San Jose State opened the second half with a kickoff return for a touchdown and eventually scored the only 23 points of the half to win 30-20. At 6-0 and one step away from their goal of an MWC championship, Coach Brennan spent his post-game interview gushing over how much his players care about one another.
Many organizations strive for this, but a culture like that at San Jose State in 2020 is not built overnight. Quarterback Nick Starkel was a starter at Texas A&M in 2017 and 2018 and Arkansas in 2019. He believed enough in what Brennan was building that he transferred without taking an official visit to the school. His beliefs were later confirmed (Link).
“When I first got here, I saw a team that was mature in their knowledge of the game,” said Starkel, a second-team all-Mountain West pick. “A team that knew not just the routes that they were running or the protections or run plays we were calling, but they knew why they were doing those things.”
The cohesive culture, the maturity, and the understanding all added up to a dominant 34-20 victory over Boise State in the MWC championship game. The defense stifled a typically dominant, methodical Broncos offense. In response to Tyler Nevens and the Spartans running game being stopped, Starkel put up the biggest game of his career when it mattered most, with stats of 32/52 passing for 453 yards, 3 touchdowns and 0 turnovers, delivering San Jose State its first MWC championship in its first title game appearance. The Spartans were previously winless in 14 appearances against the Broncos. After the game, the team, coaches and staff broke out singing “Lean On Me” in the locker room.

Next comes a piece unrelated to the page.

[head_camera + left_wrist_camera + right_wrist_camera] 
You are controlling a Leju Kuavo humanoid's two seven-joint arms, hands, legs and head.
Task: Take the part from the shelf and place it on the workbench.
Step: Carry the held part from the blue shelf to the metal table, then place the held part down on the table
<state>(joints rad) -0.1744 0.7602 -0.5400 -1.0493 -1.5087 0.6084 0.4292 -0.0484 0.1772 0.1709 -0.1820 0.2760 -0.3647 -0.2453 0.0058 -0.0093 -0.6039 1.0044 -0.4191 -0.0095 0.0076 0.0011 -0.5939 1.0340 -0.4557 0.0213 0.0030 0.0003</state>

Coach Brennan’s message to his team before the game was one he’d preached all season long and all throughout his time as head coach (Link).
“What we talked about pregame, and really all season … I know we have the Climb the Mountain theme. It was really here is a process to winning this game. There is a process to building a winning football program. there is a process to being a good player and just focusing on right now is the biggest part of that. Consistency of that. In pregame, we talked about this whole season, this whole story has been about us and this game’s the same. It’s about us, how we handle the ups and downs, how we respond to the good things and bad things that happen in the game. I thought our response tonight on so many occasions was fantastic.”
“Climbing the mountain was just a good metaphor for us because we had been so far from the top for so long. If you look going backward, our last winning season was 2012. Our last winning season before that was 2006. That was Everest. The reason that teams sits there and screams ‘Lean on Me’ arm in arm like that is the exact same reason they play good football together. They love each other and they care about each other and no one wanted to let each other down. Also the journey, our COVID discipline has been crazy good.”
San Jose State enters bowl season with a 7-0 record, as well as a 7-0 record against the spread. Fittingly enough for a team that has an “Anytime, Anywhere” mentality, the Spartans will not be playing in the inaugural Los Angeles Bowl against a Pac-12 team because the game was cancelled due to COVID-19. Instead, they will be headed to Tucson to play Mid-American Conference Champion Ball State on December 31st.
And even though I know my friend will not side with Ball State on New Year’s Eve, I know that I will for sure be getting a 10-piece wing combo from King’s Wings before I watch the Spartans complete their storybook season, the first time since 1939 they’re undefeated this far into a season, when they finished 13-0.